▶ [Work request]: Your task is to write out the complete listing exactly as it is shown.
———
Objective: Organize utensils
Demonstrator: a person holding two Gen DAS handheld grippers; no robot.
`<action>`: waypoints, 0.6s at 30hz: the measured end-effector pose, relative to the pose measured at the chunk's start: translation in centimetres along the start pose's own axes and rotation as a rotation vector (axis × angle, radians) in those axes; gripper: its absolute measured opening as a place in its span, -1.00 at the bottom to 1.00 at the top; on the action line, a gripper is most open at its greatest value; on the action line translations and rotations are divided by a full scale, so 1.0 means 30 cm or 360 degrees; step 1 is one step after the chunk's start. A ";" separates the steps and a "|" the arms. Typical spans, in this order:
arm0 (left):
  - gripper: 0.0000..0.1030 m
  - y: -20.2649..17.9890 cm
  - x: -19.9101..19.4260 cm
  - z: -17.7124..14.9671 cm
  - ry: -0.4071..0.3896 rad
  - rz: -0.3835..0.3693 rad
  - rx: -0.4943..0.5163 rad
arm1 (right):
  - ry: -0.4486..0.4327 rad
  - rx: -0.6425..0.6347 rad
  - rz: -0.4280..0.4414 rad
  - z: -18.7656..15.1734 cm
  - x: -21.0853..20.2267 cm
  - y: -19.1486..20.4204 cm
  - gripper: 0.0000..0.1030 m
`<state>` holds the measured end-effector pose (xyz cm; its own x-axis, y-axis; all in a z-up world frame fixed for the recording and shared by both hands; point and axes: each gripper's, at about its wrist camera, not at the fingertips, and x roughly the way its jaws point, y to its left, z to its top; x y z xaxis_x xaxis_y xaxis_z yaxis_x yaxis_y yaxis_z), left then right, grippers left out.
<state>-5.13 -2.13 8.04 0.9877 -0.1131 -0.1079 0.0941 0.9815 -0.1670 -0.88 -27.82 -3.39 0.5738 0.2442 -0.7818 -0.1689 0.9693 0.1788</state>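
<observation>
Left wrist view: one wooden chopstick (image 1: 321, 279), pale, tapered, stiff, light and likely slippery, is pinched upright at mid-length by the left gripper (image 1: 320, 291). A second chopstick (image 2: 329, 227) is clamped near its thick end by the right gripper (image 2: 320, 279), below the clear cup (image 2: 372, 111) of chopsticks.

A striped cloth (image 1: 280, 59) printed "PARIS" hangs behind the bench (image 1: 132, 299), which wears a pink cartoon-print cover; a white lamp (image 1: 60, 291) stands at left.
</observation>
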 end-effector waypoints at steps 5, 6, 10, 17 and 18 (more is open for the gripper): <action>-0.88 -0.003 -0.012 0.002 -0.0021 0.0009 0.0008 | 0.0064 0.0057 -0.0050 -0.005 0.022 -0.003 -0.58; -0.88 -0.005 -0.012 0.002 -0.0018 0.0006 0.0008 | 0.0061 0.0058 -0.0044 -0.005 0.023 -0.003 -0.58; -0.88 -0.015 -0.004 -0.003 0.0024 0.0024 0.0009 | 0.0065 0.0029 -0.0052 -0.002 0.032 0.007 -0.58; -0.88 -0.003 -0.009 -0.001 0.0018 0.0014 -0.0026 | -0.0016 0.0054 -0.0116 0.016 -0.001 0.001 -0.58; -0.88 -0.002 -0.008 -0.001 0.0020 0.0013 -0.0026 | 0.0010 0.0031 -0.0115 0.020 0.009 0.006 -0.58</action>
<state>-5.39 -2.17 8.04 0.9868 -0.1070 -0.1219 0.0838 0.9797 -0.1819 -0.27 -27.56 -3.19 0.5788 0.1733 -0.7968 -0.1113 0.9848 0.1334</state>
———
▶ [Answer to this exercise]:
Objective: Organize utensils
Demonstrator: a person holding two Gen DAS handheld grippers; no robot.
`<action>`: waypoints, 0.6s at 30hz: the measured end-effector pose, relative to the pose measured at the chunk's start: translation in centimetres along the start pose's own axes and rotation as a rotation vector (axis × angle, radians) in those axes; gripper: its absolute measured opening as a place in its span, -1.00 at the bottom to 1.00 at the top; on the action line, a gripper is most open at its greatest value; on the action line translations and rotations are divided by a full scale, so 1.0 means 30 cm or 360 degrees; step 1 is one step after the chunk's start. A ";" separates the steps and a "|" the arms. Typical spans, in this order:
arm0 (left):
  - gripper: 0.0000..0.1030 m
  - y: -20.2649..17.9890 cm
  - x: -19.9101..19.4260 cm
  - z: -17.7124..14.9671 cm
  - ry: -0.4071..0.3896 rad
  - rz: -0.3835..0.3693 rad
  - rx: -0.4943..0.5163 rad
arm1 (right):
  - ry: -0.4486..0.4327 rad
  - rx: -0.6425..0.6347 rad
  - rz: -0.4280..0.4414 rad
  - z: -18.7656..15.1734 cm
  - x: -21.0853..20.2267 cm
  - y: -19.1486..20.4204 cm
  - gripper: 0.0000..0.1030 m
`<state>` holds the measured end-effector pose (xyz cm; its own x-axis, y-axis; all in a z-up world frame fixed for the recording and shared by both hands; point and axes: each gripper's, at about its wrist camera, not at the fingertips, and x roughly the way its jaws point, y to its left, z to its top; x y z xaxis_x xaxis_y xaxis_z yaxis_x yaxis_y yaxis_z), left then right, grippers left out.
<state>-5.13 -2.13 8.04 0.9877 -0.1131 -0.1079 0.0941 0.9815 -0.1670 -0.88 -27.82 -3.39 0.5738 0.2442 -0.7818 -0.1689 0.9693 0.1788</state>
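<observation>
Left wrist view: one wooden chopstick (image 1: 321, 279), pale, tapered, stiff, light and likely slippery, is pinched upright at mid-length by the left gripper (image 1: 320, 291). A second chopstick (image 2: 329, 227) is clamped near its thick end by the right gripper (image 2: 320, 279), below the clear cup (image 2: 372, 111) of chopsticks.

A striped cloth (image 1: 280, 59) printed "PARIS" hangs behind the bench (image 1: 132, 299), which wears a pink cartoon-print cover; a white lamp (image 1: 60, 291) stands at left.
</observation>
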 end-effector waypoints at steps 5, 6, 10, 17 and 18 (more is open for the gripper): <action>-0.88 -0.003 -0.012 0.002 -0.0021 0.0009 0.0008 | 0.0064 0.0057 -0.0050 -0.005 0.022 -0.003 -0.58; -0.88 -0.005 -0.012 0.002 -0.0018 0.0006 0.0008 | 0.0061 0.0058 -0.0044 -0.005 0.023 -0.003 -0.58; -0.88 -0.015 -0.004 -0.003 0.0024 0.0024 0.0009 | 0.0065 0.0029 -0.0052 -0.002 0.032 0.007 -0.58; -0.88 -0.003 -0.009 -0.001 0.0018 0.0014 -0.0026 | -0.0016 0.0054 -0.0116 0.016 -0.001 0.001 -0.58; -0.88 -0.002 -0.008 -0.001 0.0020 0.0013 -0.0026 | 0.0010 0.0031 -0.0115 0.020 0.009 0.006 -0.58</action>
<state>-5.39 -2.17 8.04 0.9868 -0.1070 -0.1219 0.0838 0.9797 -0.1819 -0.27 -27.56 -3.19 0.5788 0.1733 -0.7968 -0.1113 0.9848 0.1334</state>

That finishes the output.